__YOUR OBJECTIVE__: Reproduce the records below exactly, but only between the lines holding "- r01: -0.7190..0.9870" and "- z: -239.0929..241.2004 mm", inclusive.

----

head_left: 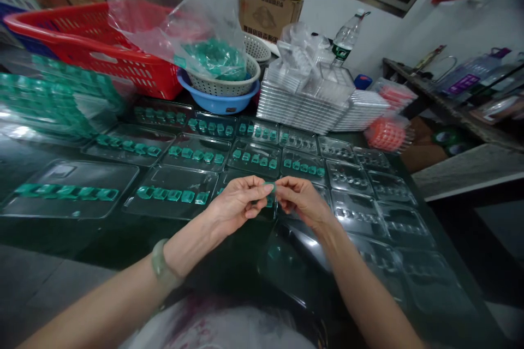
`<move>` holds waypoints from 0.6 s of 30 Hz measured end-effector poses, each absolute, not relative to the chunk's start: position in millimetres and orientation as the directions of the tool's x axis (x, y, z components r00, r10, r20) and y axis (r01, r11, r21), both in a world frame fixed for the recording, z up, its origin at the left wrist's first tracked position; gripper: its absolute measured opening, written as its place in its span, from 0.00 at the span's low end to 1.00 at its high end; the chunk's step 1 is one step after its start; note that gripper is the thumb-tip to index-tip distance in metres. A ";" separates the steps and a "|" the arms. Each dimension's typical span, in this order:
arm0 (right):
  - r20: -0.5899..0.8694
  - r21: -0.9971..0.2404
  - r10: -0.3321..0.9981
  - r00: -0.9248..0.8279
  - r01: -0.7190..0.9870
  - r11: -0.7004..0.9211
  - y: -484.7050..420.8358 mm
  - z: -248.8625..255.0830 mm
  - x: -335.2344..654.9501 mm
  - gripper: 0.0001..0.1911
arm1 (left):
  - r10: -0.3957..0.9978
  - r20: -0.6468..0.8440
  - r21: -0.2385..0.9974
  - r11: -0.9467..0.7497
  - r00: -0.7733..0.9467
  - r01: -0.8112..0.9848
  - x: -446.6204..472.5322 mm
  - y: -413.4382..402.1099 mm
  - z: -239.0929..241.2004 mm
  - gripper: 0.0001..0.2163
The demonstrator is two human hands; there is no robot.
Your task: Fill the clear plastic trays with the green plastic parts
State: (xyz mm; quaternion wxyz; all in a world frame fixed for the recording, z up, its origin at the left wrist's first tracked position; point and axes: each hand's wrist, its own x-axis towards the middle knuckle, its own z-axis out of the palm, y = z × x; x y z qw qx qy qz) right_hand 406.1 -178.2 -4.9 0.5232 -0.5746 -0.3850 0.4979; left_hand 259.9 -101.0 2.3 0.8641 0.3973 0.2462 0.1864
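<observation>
My left hand and my right hand meet over the middle of the table, fingertips pinched together on a small green translucent piece. Most of that piece is hidden by the fingers. Beneath and around the hands lie clear plastic trays in rows. Just left of my left hand, one clear tray holds a line of green cube-like pieces. Another tray beyond the hands has green pieces too. Right of my right hand, trays show only clear moulded hollows.
Tall stacks of clear trays stand at the back. Left of them are a blue basin with a white colander and a red basket. Filled green trays are piled at far left. A water bottle stands by the wall.
</observation>
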 end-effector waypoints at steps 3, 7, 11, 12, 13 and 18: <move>0.013 -0.990 0.930 0.368 0.137 -0.040 -183.3 1.6 407.1 0.12 | 0.467 -0.354 0.695 0.711 0.810 -0.106 263.7 -96.0 -2.9 0.08; 0.195 -0.922 0.908 0.370 0.385 0.041 -187.9 -0.5 396.1 0.11 | 0.461 -0.332 0.716 0.691 0.823 -0.099 270.8 -94.9 -8.4 0.06; 0.229 -0.872 0.902 0.366 0.489 0.023 -185.4 -9.4 399.5 0.09 | 0.482 -0.331 0.745 0.661 0.811 -0.088 276.1 -93.9 -9.8 0.06; 0.242 -0.856 0.894 0.378 0.516 0.014 -181.9 -11.2 407.8 0.09 | 0.477 -0.329 0.744 0.663 0.815 -0.088 276.5 -92.5 -10.1 0.07; 0.262 -0.833 0.878 0.401 0.554 -0.005 -176.6 -12.6 419.8 0.10 | 0.471 -0.323 0.739 0.668 0.821 -0.093 276.5 -90.5 -10.5 0.07; 0.376 -0.581 0.741 0.556 0.765 -0.279 -122.9 -18.8 510.5 0.17 | 0.490 -0.296 0.705 0.692 0.820 -0.159 269.8 -78.1 -12.3 0.10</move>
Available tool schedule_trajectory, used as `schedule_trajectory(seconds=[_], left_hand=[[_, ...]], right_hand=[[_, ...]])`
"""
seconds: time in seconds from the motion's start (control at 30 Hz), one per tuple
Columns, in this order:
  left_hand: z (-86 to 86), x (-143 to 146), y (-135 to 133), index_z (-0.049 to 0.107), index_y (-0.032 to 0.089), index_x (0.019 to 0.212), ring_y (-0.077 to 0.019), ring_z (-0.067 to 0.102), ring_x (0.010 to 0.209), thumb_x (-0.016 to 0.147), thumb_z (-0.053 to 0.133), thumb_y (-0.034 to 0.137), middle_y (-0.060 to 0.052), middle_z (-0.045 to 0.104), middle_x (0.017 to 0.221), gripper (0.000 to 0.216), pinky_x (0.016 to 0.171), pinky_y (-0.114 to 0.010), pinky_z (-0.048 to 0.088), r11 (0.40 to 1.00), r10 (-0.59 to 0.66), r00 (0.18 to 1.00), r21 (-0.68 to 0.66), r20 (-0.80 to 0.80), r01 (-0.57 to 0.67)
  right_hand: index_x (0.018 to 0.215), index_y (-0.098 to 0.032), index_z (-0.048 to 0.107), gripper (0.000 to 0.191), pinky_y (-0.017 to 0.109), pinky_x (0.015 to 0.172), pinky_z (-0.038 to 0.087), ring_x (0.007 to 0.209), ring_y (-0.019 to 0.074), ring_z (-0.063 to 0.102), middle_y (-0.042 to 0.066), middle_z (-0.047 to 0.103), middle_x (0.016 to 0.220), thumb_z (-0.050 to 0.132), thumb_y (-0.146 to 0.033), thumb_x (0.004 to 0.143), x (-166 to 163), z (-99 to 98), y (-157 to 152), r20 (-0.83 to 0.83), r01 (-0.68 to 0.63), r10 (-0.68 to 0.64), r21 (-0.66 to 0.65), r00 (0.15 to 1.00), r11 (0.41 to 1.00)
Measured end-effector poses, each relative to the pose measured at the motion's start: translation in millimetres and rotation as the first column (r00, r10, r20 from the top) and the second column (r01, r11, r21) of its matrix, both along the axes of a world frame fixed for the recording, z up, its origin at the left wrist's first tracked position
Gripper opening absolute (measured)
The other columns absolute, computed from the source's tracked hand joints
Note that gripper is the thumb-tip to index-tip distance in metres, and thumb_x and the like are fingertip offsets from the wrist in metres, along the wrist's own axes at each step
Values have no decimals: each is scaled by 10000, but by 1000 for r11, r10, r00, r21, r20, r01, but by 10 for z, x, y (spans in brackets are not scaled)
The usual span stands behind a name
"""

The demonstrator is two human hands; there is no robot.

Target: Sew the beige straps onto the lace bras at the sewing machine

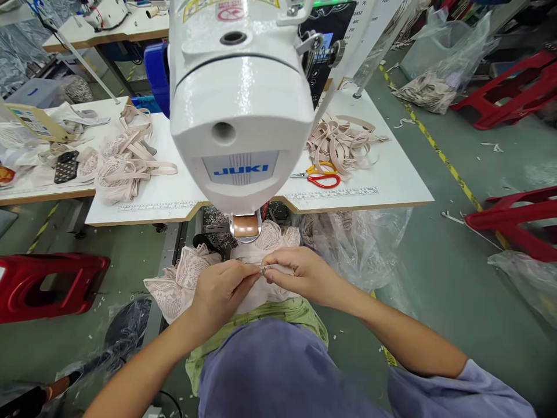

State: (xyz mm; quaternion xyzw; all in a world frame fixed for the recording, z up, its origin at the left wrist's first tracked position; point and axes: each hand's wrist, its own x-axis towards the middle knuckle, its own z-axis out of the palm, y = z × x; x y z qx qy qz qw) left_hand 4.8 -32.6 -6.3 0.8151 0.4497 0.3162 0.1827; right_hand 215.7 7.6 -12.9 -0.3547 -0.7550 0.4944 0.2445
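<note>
A pale pink lace bra (185,278) lies across my lap, below the head of a white JUKI sewing machine (241,133). My left hand (224,283) is closed in a pinch, its fingertips meeting those of my right hand over the bra's middle. Between thumb and fingers, my right hand (300,274) grips a narrow pale strap (281,269). The strap's end runs to the left fingertips, where a small piece is too fine to make out. Just beyond the hands is the machine's brown-and-metal lower part (246,226).
Scissors (324,181) with red and yellow handles lie beside a heap of beige straps (342,142) on the white table (391,180). More lace bras (119,168) are piled left. Plastic bags (361,244) hang below the table edge. Red stools (52,284) stand on both sides.
</note>
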Motion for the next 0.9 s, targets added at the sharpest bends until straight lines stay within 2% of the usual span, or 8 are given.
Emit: schedule_trajectory(seconds=[0.2, 0.33, 0.43, 0.53, 0.63, 0.7, 0.77, 0.9], left_hand=[[12, -43, 91, 679, 186, 1086, -136, 659, 653, 1012, 474, 307, -15, 727, 772, 250, 565, -219, 434, 978, -28, 991, -207, -130, 0], [-22, -72, 146, 683, 187, 899, -154, 614, 618, 1026, 419, 323, -12, 673, 706, 324, 543, -254, 368, 969, -115, 953, -244, -280, 45], [-60, -35, 140, 636, 174, 846, -172, 600, 628, 1034, 353, 341, -30, 649, 711, 379, 547, -268, 353, 991, -37, 943, -134, -332, -9], [-77, 0, 169, 626, 186, 894, -147, 619, 637, 1037, 363, 342, -13, 674, 748, 338, 556, -246, 370, 982, 78, 968, -150, -240, -117], [-117, -74, 276, 645, 199, 1019, -129, 624, 634, 1017, 446, 365, 12, 679, 726, 259, 560, -232, 370, 969, 213, 961, -85, -177, -231], [-176, -195, 372, 654, 217, 1127, -134, 603, 627, 1012, 434, 314, 12, 657, 697, 267, 562, -243, 360, 984, 176, 957, 48, -230, -170], [-248, -337, 463, 647, 240, 1215, -142, 592, 647, 995, 398, 222, -6, 661, 735, 333, 577, -257, 365, 990, 62, 950, 141, -307, -19], [-337, -514, 576, 595, 219, 1303, -146, 580, 685, 953, 402, 102, -40, 676, 850, 417, 613, -276, 390, 944, -35, 913, 285, -406, 163]], right_hand=[[931, -220, 702, 124, 247, 676, 428, 760, 144, 647, 0, 726, 840, 580, -241, 929, -2, -12, 11, 81, -32, 26, 78, 996, 996], [957, -226, 697, 109, 249, 666, 428, 755, 141, 647, -3, 726, 843, 595, -259, 935, -14, -35, -14, 88, -23, 13, 105, 996, 994], [916, -221, 696, 140, 258, 656, 420, 770, 149, 619, 19, 682, 819, 571, -274, 949, -44, -40, 10, 97, 48, -75, 250, 993, 967], [862, -207, 689, 145, 264, 631, 392, 737, 148, 573, 27, 623, 783, 562, -249, 919, -107, -20, 178, 88, 93, -142, 417, 986, 904], [805, -204, 681, 115, 251, 593, 355, 661, 122, 536, 2, 607, 742, 592, -237, 869, -191, 35, 465, 118, 70, -122, 376, 985, 924], [758, -202, 679, 121, 249, 576, 328, 626, 108, 515, -9, 615, 727, 605, -226, 851, -245, 93, 635, 188, 50, -113, 312, 976, 949], [700, -192, 666, 164, 256, 560, 294, 588, 97, 476, -12, 603, 692, 597, -208, 847, -285, 162, 737, 258, 27, -103, 283, 961, 959], [634, -180, 628, 215, 274, 548, 262, 561, 94, 425, -11, 549, 640, 584, -170, 844, -317, 259, 770, 320, -11, -84, 284, 944, 959]])
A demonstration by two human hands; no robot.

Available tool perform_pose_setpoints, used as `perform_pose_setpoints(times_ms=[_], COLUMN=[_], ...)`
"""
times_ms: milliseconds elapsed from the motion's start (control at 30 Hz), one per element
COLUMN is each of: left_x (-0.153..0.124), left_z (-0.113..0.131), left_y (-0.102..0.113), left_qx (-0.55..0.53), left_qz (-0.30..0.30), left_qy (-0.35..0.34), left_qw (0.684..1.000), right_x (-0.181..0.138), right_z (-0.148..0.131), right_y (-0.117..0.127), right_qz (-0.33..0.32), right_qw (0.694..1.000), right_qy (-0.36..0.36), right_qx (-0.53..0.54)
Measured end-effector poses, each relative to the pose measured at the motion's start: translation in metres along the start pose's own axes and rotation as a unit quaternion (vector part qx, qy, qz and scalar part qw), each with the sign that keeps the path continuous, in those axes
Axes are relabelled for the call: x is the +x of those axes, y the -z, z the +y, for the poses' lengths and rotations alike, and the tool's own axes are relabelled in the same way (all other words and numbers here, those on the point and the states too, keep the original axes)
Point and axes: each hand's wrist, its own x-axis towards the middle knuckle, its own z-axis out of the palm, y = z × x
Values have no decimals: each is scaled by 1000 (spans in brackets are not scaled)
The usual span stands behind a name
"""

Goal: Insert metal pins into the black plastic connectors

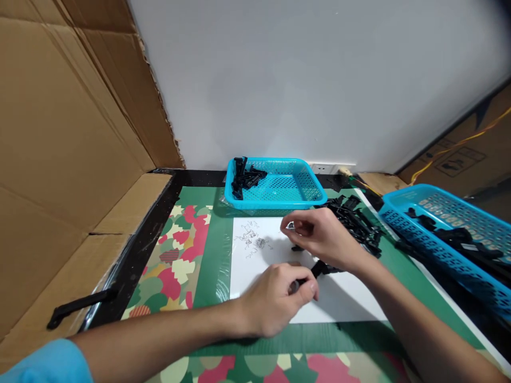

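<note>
As both hover over paper [351, 303], left hand [275, 300] grips black clip [320, 267]; right hand [325, 236] pinches metal piece [290, 225]

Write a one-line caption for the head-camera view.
Left hand grips a black part on a white sheet; right hand pinches a small piece near wire bits.

You work at a small-parts assembly bench in a workshop: cardboard screens [59, 133] wall off your station, turquoise baskets [275, 202] hold black plastic parts [245, 178] — and tiny metal springs [252, 242] lie on a white sheet [347, 303].
</note>
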Motion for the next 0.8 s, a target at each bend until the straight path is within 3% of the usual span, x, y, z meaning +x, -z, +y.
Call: perform_pose_setpoints(times_ms=[100, 233, 400, 600, 700, 800], left_x=[1, 4, 4, 3, 5, 6], left_z=[-3, -10, -7, -6, -10, -12], left_y=[0, -1, -1, -4, -5, -5], left_qx=[-78, -194, -194, -185, -178, -190], left_qz=[56, 112, 115, 110, 115, 112], left_qy=[22, 32, 23, 12, 3, -1], left_qw=[995, 974, 974, 977, 977, 975], right_x=[-17, -48, -75, -90, -95, -98], right_z=[-1, -1, -6, -13, -16, -20], right_y=[13, 13, -14, -51, -56, -53], right_qz=[38, 86, 133, 175, 189, 200], right_qw=[988, 970, 925, 851, 849, 871], right_qy=[-17, -89, -181, -229, -229, -214], right_qx=[146, 211, 305, 440, 436, 395])
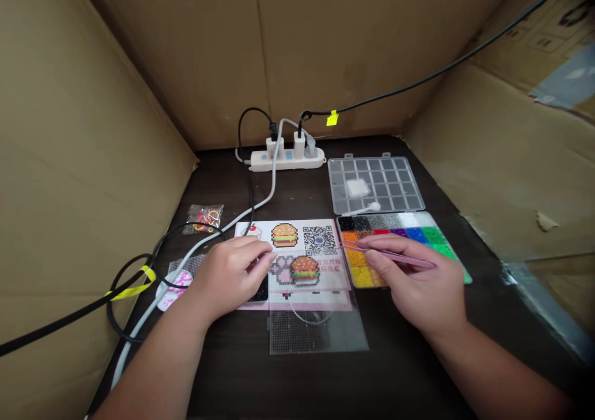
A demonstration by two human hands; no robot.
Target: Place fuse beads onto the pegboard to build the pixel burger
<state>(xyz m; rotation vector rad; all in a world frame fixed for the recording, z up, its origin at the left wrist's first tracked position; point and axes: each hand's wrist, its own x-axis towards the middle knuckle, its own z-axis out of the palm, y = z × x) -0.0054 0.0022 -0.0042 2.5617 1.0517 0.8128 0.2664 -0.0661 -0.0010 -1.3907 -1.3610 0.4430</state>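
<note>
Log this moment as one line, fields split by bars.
Right hand: holding pink tweezers, tips near QR code | Left hand: beside burger bead design | Bead box: lid open

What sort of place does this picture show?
Probably a craft workspace between cardboard walls: there are a compartment box of coloured beads, a clear pegboard, and pink tweezers in the right hand.

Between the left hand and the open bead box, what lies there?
Head view: the printed sheet, partly covered by a clear pegboard.
</note>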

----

__RESPONSE TO THE TASK__:
  - r01: -0.7190..0.9870
  - r11: -0.7004..0.9211
  - y: -484.7050..420.8358 mm
  - z: -248.8625..255.0830 mm
  - x: -335.2344..654.9501 mm
  - gripper: 0.0001..0.1911
arm1 (left):
  - r10: -0.3957..0.9978
  - r20: -0.6468..0.8440
  - r21: -0.2385..0.9974
  - r11: -0.9467..0.7497
  - r00: -0.7733..0.9467
  - r01: -0.8112..0.9848
  - x: -446.6204..472.5322 mm
  - y: -413.4382..402.1099 mm
  - z: -239.0929..241.2004 mm

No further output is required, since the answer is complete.